We’ll be using jackson-dataformat-csv to read csv and write csv.

Coming to implementation now. We’ll implement the Channel Adapter functionality as below:

Source: Spring Documentation

Channel Adapter here connects the message channel to the source. Adapter will receive message from Message Source and since its Pollable Source in our implementation, we need to provide the polling interval.
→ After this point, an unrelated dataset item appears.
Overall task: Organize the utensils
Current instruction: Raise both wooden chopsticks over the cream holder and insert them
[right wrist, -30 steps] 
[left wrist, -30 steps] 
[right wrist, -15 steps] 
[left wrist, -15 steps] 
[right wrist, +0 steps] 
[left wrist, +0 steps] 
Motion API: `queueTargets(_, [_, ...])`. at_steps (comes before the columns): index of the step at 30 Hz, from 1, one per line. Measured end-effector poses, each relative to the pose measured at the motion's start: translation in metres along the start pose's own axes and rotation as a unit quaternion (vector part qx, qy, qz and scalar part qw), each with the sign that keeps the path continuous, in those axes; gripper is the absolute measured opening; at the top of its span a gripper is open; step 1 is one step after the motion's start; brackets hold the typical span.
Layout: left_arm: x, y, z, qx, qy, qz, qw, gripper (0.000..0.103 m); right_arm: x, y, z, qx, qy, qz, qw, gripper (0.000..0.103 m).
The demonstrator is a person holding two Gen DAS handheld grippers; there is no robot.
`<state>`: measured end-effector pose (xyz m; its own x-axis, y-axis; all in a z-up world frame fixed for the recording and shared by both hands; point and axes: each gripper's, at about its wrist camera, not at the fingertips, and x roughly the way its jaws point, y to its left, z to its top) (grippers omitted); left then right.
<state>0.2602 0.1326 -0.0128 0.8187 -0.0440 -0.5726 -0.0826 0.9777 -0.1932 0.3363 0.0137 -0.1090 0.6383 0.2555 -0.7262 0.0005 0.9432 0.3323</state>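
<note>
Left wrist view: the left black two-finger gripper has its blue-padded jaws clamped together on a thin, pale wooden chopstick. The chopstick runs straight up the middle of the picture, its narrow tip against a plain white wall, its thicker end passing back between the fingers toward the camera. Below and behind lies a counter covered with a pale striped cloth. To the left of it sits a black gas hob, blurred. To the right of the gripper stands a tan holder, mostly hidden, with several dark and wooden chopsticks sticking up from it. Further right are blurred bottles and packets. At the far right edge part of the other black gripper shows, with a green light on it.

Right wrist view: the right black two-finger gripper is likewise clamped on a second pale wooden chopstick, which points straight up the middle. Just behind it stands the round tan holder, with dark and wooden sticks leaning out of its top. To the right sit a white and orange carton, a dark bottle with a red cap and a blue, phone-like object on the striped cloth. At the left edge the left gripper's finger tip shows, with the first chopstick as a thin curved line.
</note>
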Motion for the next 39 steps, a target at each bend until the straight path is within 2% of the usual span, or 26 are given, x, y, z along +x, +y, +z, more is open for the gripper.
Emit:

And we’ll implement Service Activator:

Source: Spring Documentation

Service Activator here will process the request message.

→ Message Channel

@Bean
public MessageChannel fileChannel() {
return new DirectChannel();
}

This implements the Round Robin method.

→ Channel Adapter

@Bean
@InboundChannelAdapter(value = "csvChannel", poller = @Poller(fixedDelay = "10000"))
public MessageSource<File> csvFileReadingMessageSource() {
FileReadingMessageSource sourceReader= new FileReadingMessageSource();
sourceReader.setDirectory(new File(config.getCsv_input_dir()));
sourceReader.setFilter(new SimplePatternFileListFilter(config.getCsv_file_pattern()));
return sourceReader;
}

→ Service Activator

@ServiceActivator(inputChannel= "csvChannel")
public void processCsv(Message<?> message) throws Exception {
File filePath = message.getHeaders().get(FileHeaders.ORIGINAL_FILE, File.class);
String fileName = message.getHeaders().get(FileHeaders.FILENAME, String.class);
log.info("CSV File found ==> " + filePath.getPath());
}

That’s it, this was the basic implementation of the spring-integration.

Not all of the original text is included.